CLARK BAR – You like sports, whether baseball, football, basketball, or soccer. If you could, you would like to participate, but enjoy watching sports. You don’t like to give up the remote control.

GOOD ‘n’ PLENTY – You are a very fun loving person, who likes to laugh. You are fun to be with. People like to hang out with you. You are a very warm hearted person.

ENERGY BAR – Life is passing you by. Get a life!!!! Go eat a plum.
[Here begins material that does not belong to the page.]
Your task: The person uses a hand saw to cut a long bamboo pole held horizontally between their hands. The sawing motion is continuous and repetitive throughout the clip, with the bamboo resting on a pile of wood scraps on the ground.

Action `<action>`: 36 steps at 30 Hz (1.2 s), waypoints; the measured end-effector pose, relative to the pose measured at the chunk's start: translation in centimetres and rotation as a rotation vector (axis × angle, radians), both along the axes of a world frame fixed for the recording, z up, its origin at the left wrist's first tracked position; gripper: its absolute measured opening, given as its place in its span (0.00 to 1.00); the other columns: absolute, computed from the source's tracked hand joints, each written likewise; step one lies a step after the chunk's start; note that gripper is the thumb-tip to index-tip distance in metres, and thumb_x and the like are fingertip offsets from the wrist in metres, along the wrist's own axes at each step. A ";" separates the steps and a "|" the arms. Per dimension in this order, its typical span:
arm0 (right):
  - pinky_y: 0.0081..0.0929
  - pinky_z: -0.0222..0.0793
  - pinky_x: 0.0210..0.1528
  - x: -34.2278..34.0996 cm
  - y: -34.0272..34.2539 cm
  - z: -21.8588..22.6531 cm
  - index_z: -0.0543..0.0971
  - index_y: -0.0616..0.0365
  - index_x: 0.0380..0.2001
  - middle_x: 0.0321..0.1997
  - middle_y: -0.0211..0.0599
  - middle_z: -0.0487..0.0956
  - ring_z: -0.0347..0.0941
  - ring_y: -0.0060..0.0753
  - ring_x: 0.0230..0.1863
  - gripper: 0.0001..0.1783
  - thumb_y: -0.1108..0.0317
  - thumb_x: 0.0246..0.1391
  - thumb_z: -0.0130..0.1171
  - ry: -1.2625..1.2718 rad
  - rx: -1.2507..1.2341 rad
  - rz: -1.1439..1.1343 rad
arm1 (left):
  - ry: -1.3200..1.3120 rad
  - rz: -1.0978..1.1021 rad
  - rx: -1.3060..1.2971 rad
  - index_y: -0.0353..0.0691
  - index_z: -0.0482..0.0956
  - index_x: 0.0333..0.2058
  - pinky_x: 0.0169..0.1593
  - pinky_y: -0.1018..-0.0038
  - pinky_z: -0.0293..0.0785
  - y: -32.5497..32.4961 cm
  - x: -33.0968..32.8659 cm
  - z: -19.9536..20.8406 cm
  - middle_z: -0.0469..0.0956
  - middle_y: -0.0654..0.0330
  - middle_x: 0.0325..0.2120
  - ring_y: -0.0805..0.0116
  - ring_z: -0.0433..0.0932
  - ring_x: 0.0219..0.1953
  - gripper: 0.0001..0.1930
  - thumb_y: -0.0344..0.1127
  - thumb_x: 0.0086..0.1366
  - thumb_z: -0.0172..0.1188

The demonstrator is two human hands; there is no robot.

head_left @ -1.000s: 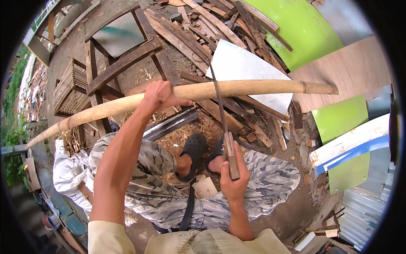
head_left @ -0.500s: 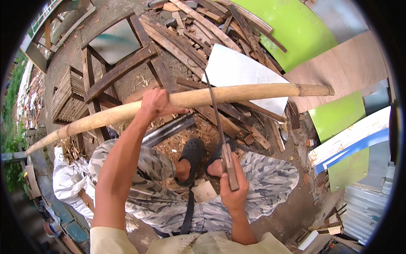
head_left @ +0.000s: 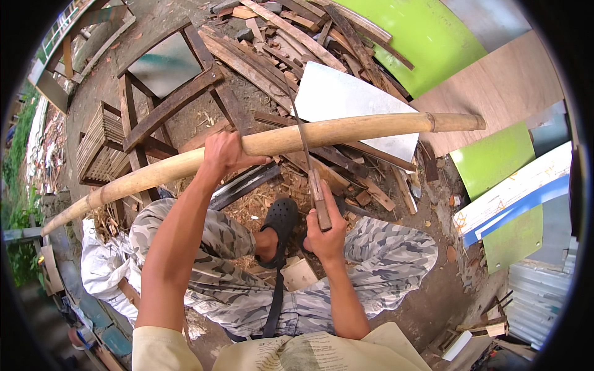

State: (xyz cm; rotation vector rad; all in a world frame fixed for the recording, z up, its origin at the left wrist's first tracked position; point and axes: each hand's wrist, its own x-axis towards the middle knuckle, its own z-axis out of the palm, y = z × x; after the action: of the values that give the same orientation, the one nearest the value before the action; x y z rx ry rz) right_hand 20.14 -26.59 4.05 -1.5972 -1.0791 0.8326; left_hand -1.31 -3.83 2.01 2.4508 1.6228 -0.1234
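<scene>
A long, slightly bowed bamboo pole (head_left: 352,128) crosses in front of me from lower left to upper right. My left hand (head_left: 224,152) grips it near the middle, thumb stretched out along its lower side. In my right hand (head_left: 327,234) is the wooden handle of a long, narrow blade (head_left: 305,145), its fingers wrapped around it. The blade lies across the pole to the right of my left hand, its tip pointing away past the far side. Its edge is too thin to show whether it has teeth.
Wooden frames (head_left: 168,112) stand at the left, beside a slatted wooden piece (head_left: 103,146). Scrap wood (head_left: 272,68) is heaped beyond the pole, near a white panel (head_left: 346,99). Green sheets (head_left: 427,46) and plywood (head_left: 495,93) lie right. My shoes rest among wood chips.
My right hand has moved forward and slightly left, carrying the blade farther across the bamboo pole. My left hand keeps its grip; the pole has shifted only slightly.
</scene>
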 end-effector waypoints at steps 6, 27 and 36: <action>0.23 0.76 0.41 -0.2 -1.2 -2.6 0.71 0.61 0.71 0.62 0.48 0.81 0.79 0.22 0.37 0.35 0.78 0.57 0.54 0.020 0.074 -0.013 | -0.056 0.032 0.104 0.29 0.83 0.33 0.32 0.60 0.80 -1.5 -0.1 -1.4 0.83 0.47 0.21 0.52 0.85 0.25 0.53 0.88 0.43 0.62; 0.20 0.69 0.26 -1.1 -3.9 -2.7 0.68 0.59 0.72 0.32 0.29 0.80 0.71 0.16 0.24 0.35 0.81 0.61 0.52 0.042 0.012 -0.016 | 0.001 0.044 -0.239 0.25 0.87 0.31 0.39 0.53 0.80 -0.3 -0.6 0.7 0.82 0.41 0.22 0.46 0.85 0.30 0.55 0.87 0.48 0.58; 0.30 0.78 0.39 -1.3 -4.1 -0.7 0.73 0.63 0.68 0.40 0.49 0.87 0.82 0.32 0.30 0.34 0.77 0.55 0.59 -0.051 0.007 -0.062 | -0.030 0.043 -0.246 0.25 0.85 0.28 0.41 0.56 0.82 -0.9 -0.6 0.1 0.84 0.41 0.25 0.45 0.86 0.33 0.58 0.91 0.43 0.56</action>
State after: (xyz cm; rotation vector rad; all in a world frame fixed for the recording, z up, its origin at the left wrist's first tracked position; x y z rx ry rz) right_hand 18.81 -30.67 3.40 -1.6450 -1.0617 0.7497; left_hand -1.91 -4.70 2.14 2.2216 1.5456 -0.2627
CHOCOLATE COATED RAISINS – You go to the bathroom often.

Beer, the best medicine.

The husband picks up a case of Budweiser and puts it in their cart.
“What do you think you’re doing?” asks the wife.
“They’re on sale, only $10 for 24 cans” he replies.
“Put them back, we can’t afford them” demands the wife, and so they carry on shopping.
A few aisles further on along the woman picks up a $20 jar of face cream and puts it in the basket.
“What do you think you’re doing?” asks the husband.
“It’s my face cream. It makes me look beautiful,” replies the wife.
Her husband retorts: “So does 24 cans of Budweiser and it’s half the price.”

Elevator

A country bumpkin family from Alabama decides to go to the Big Apple for the first Time in their lives; Maw, Paw and their son. They go into the Empire State Building. As they’re walking around they notice the elevator. Never seeing one before they stand in front of it bewildered. 

While staring at it, an old lady in a wheelchair rolls up to it, pushes the button, the door opens, she rolls herself inside and the door closes. 
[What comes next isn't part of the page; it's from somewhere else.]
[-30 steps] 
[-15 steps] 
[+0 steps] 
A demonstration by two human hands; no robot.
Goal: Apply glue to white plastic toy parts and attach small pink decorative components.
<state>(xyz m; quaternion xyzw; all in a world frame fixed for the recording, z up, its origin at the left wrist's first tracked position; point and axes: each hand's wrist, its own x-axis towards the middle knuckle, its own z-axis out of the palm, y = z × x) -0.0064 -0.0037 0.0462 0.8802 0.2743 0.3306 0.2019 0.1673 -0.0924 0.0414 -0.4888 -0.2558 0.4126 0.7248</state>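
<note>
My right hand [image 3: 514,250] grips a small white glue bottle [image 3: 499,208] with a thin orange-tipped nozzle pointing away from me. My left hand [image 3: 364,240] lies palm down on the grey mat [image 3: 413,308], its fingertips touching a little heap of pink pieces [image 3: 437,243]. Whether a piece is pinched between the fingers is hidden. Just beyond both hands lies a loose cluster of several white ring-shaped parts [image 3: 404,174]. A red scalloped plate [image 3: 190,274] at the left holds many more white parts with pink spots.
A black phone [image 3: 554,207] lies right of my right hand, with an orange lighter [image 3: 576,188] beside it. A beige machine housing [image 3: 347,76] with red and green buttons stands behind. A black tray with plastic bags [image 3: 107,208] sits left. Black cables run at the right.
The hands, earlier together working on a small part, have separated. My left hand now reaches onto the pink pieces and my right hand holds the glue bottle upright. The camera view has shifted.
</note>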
The Alabama hick family watches as the lights for each floor light as it goes up. They continue to watch as the numbers go down again. 
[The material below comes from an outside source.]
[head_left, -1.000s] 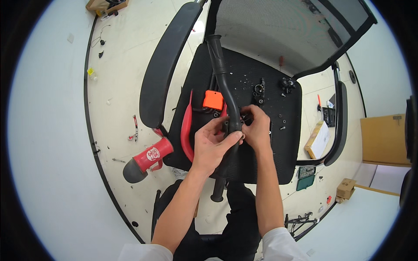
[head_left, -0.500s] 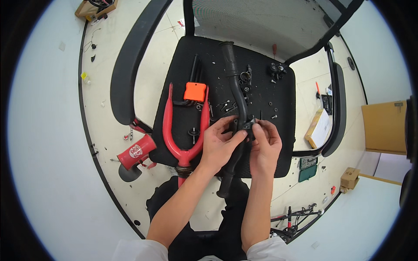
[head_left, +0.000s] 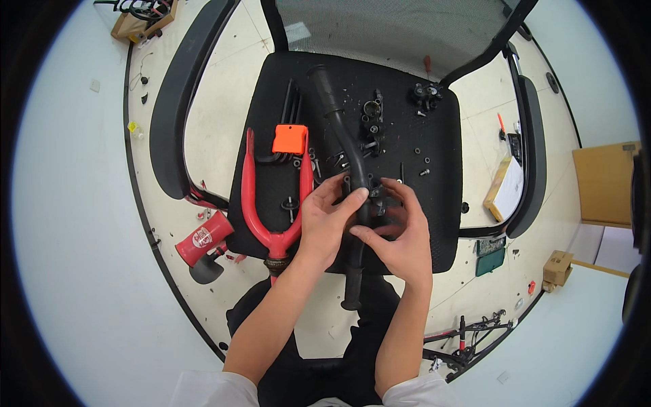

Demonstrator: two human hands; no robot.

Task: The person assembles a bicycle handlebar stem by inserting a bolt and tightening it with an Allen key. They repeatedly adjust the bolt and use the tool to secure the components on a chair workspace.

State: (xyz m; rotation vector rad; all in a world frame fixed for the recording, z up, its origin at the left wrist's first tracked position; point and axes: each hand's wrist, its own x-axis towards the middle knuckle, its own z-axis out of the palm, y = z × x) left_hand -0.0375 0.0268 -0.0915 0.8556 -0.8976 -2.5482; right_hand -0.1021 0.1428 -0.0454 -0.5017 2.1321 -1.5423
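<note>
A black bicycle handlebar point(head_left: 346, 142) with rubber grips slants over the chair seat and my lap. Around its middle my left hand point(head_left: 328, 220) is closed, the thumb lying on the bar. A small dark clamp part point(head_left: 378, 201) sits against the bar's right side. My right hand point(head_left: 401, 234) curves loosely round that part with thumb and fingers apart, the thumb tip at the bar; its lower fingers are blurred. Left of the bar lies a red bicycle fork point(head_left: 249, 197). An orange holder point(head_left: 290, 139) with black hex keys rests between the fork's legs.
The black chair seat point(head_left: 434, 224) carries bolts, nuts, black ring parts point(head_left: 371, 108) and a dark metal part point(head_left: 426, 96). Armrests point(head_left: 169, 129) flank it. On the floor are a red tube-shaped frame part point(head_left: 203, 239), a white-and-yellow box point(head_left: 504, 190) and a bicycle frame point(head_left: 468, 336).
My right hand has gone from pinching the clamp part to spread fingers around it. The bar's far end has swung left in view. The whole view has shifted slightly.
</note>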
The door opens and out walks this tall gorgeous blonde. Legs to her neck. Great figure. Beautiful! 

Paw looks at his son and says, “Quick boy, shove yer Maw in there before the door closes!!”    

Who came first?

The chicken and the egg are laying in bed. The chicken is smoking a cigarette with a satisfied smile on its face while the egg is frowning and looking slightly annoyed.

The egg mutters “Well I guess that answers that riddle”.  

Finding A Chinese Jew

Sid and Al were sitting in a Chinese restaurant. “Sid,” asked Al, “are there any Jews in China?”
“I don’t know,” Sid replied.  “Why don’t we ask the waiter?”
When the waiter came by, Al asked him, “Are there any Chinese Jews?”
“I don’t know sir, let me ask,” the waiter replied, and he went into the kitchen.  He returned in a few minutes and said, “No, sir. No, Chinese Jews.”
“Are you sure?” Al asked.
“I will check again, sir,” the waiter replied and went back to the kitchen.  While he was still gone, Sid said, “I cannot believe there are no Jews in China.  Our people are scattered everywhere.”
When the waiter returned he said, “Sir, no Chinese Jews.”
“Are you really sure?” Al asked again.
“I cannot believe there are no Chinese Jews.”
“Sir, I ask everyone,” the waiter replied exasperated.  “We have Orange Jews, Prune Jews, Tomato Jews and Grape Jews, but we have no Chinese Jews.”

Is That Your Horse?

The Lone Ranger and Tonto walked into a bar one day and sat down to drink a beer. After a few minutes, a big tall cowboy walked in and said, “Who owns the big white horse outside?” The Lone Ranger stood up, hitched his gunbelt, and said, “I do. Why?”
The cowboy looked at the Lone Ranger and said, “I just thought you would like to know that your horse is just about dead outside!!” The Lone Ranger and Tonto rushed outside and, sure enough, Silver was about dead from heat exhaustion. The Lone Ranger got him some water and made him drink it, and soon Silver was starting to feel a little better.
The Lone Ranger turned to Tonto and said, “Tonto, I want you to run around Silver and see if you can create enough of a breeze to make him start to feel better.”
Tonto said, “Sure Kemosabe”, and took off running circles around Silver. Not able to do anything else but wait, the Lone Ranger returned to the bar to finish his drink.
A few minutes later, another cowboy struts into the bar and announces, “Who owns that big white horse outside?”
The Lone Ranger stands again and claims, “I do. What is wrong with him this time?”
The cowboy says to him, “Nothing much, I just wanted you to know………… you left your Injun running!!!”